WHAT NEEDS TO BE DONE => Restate all of the following data exactly, keeping any images out of the copy.

SOURCE MATERIAL =>
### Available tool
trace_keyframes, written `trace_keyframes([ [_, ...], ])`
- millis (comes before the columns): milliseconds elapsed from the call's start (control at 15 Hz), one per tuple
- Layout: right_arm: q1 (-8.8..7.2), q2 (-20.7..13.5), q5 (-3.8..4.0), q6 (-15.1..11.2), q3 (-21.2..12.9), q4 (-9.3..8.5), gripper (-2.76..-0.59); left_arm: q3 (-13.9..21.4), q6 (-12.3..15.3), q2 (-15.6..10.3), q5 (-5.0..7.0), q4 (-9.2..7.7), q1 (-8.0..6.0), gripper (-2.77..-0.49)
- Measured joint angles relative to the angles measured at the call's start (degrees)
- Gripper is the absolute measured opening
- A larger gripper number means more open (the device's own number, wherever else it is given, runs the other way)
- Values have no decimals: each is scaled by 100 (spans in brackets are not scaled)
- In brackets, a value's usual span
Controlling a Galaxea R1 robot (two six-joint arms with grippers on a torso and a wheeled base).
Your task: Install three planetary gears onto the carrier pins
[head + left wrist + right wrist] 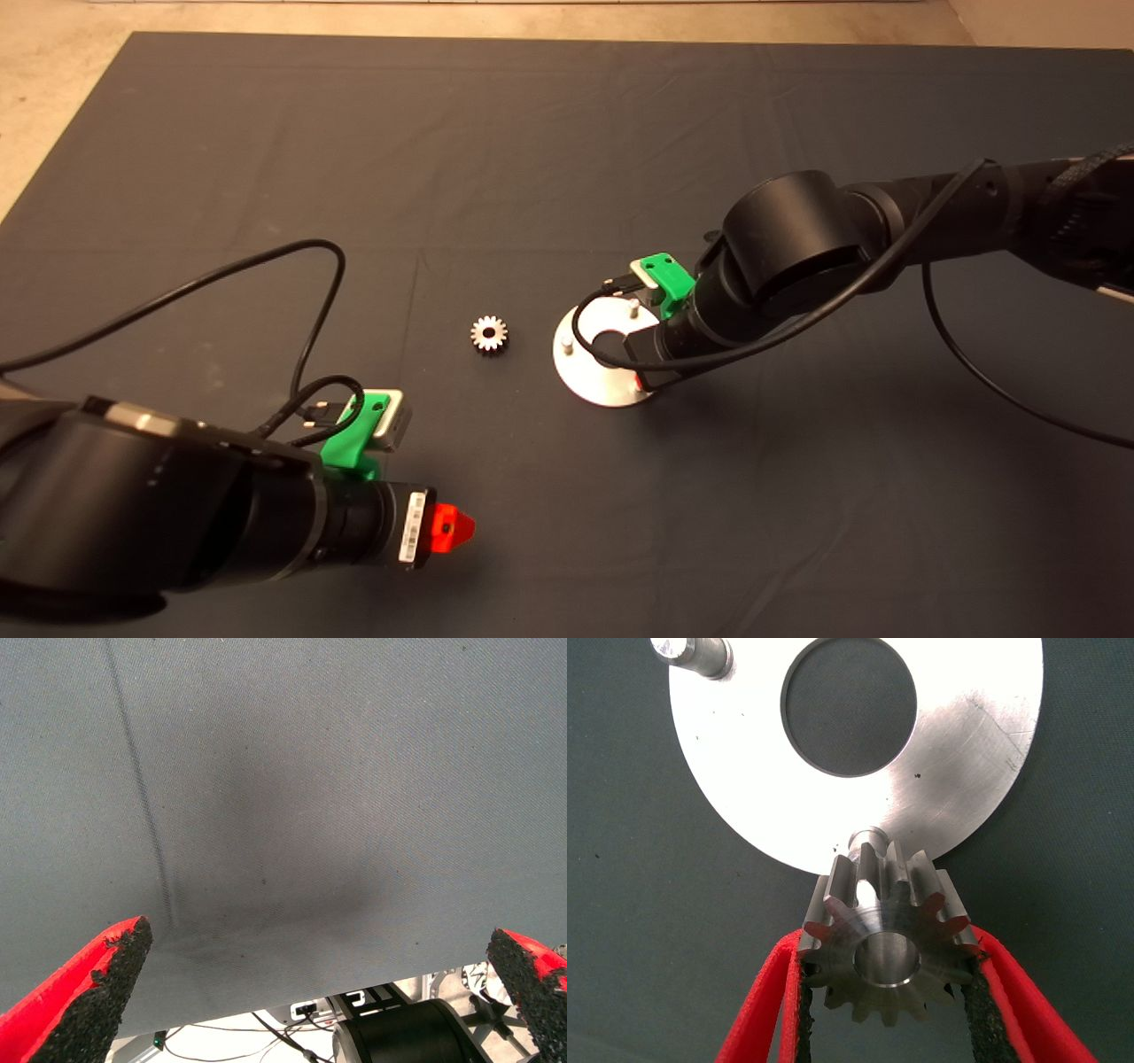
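The shiny round disc (595,383) lies on the mat right of centre, and two of its carrier pins (567,344) (633,307) show there. My right gripper (890,943) is shut on one planetary gear (886,948), its red fingers (766,1010) pressing the teeth on both sides. This gear hangs just beside a pin (868,835) at the rim of the disc (966,771), with its centre hole off the pin. A second pin (691,651) stands at the far rim. Another gear (488,334) lies flat on the mat left of the disc. My left gripper (319,939) is open over bare mat.
The right arm's wrist (709,310) covers the disc's right part in the head view. A black cable (266,266) loops over the mat from the left arm (177,523). The mat's far edge (532,37) meets a pale floor.
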State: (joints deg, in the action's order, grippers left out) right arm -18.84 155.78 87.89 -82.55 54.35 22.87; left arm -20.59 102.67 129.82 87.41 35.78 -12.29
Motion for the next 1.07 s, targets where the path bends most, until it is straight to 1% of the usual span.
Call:
trace_keyframes([
  [133, 21, 45, 9, 3, 23, 0, -244, 0, 0, 1, 0, 0, 0, -50],
  [400, 32, 124, -2, 21, 67, 0, -244, 0, 0, 0, 0, 0, 0, -50],
  [667, 126, 152, 2, 22, 128, -1, -244, 0, 0, 0, 0, -1, 0, -50],
  [1067, 157, 160, 0, 134, 227, -2, -244, 0, 0, -11, 0, -1, 0, -50],
])
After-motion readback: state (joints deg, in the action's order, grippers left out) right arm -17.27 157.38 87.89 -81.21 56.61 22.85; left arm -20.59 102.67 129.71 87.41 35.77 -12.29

THE COMPLETED TASK =>
### Available tool
trace_keyframes, written `trace_keyframes([ [_, ...], ])`
- millis (comes before the columns): milliseconds elapsed from the call's start (control at 15 Hz), one per tuple
- Layout: right_arm: q1 (-8.8..7.2), q2 (-20.7..13.5), q5 (-3.8..4.0), q6 (-15.1..11.2), q3 (-21.2..12.9), q4 (-9.3..8.5), gripper (-2.76..-0.59); left_arm: q3 (-13.9..21.4), q6 (-12.3..15.3), q2 (-15.6..10.3), q5 (-5.0..7.0), q4 (-9.2..7.7), q1 (-8.0..6.0), gripper (-2.77..-0.49)
- Measured joint angles relative to the angles measured at the call's start (degrees)
- Gripper is the absolute measured opening
- A larger gripper number means more open (the device's own number, wherever else it is given, runs the other way)
- Values have no decimals: each is scaled by 100 (spans in brackets are not scaled)
- In brackets, a value's usual span
Controlling a Galaxea R1 robot (two six-joint arms with grippers on a torso and a wheeled base).
Your task: Install three planetary gears onto the carrier pins
[head + left wrist + right wrist] 
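The shiny round disc (595,383) lies on the mat right of centre, and two of its carrier pins (567,344) (633,307) show there. My right gripper (890,943) is shut on one planetary gear (886,948), its red fingers (766,1010) pressing the teeth on both sides. This gear hangs just beside a pin (868,835) at the rim of the disc (966,771), with its centre hole off the pin. A second pin (691,651) stands at the far rim. Another gear (488,334) lies flat on the mat left of the disc. My left gripper (319,939) is open over bare mat.
The right arm's wrist (709,310) covers the disc's right part in the head view. A black cable (266,266) loops over the mat from the left arm (177,523). The mat's far edge (532,37) meets a pale floor.
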State: (joints deg, in the action's order, grippers left out) right arm -18.84 155.78 87.89 -82.55 54.35 22.87; left arm -20.59 102.67 129.82 87.41 35.78 -12.29
Motion for the next 1.07 s, targets where the path bends most, until it is straight to 1% of the usual span.
Call:
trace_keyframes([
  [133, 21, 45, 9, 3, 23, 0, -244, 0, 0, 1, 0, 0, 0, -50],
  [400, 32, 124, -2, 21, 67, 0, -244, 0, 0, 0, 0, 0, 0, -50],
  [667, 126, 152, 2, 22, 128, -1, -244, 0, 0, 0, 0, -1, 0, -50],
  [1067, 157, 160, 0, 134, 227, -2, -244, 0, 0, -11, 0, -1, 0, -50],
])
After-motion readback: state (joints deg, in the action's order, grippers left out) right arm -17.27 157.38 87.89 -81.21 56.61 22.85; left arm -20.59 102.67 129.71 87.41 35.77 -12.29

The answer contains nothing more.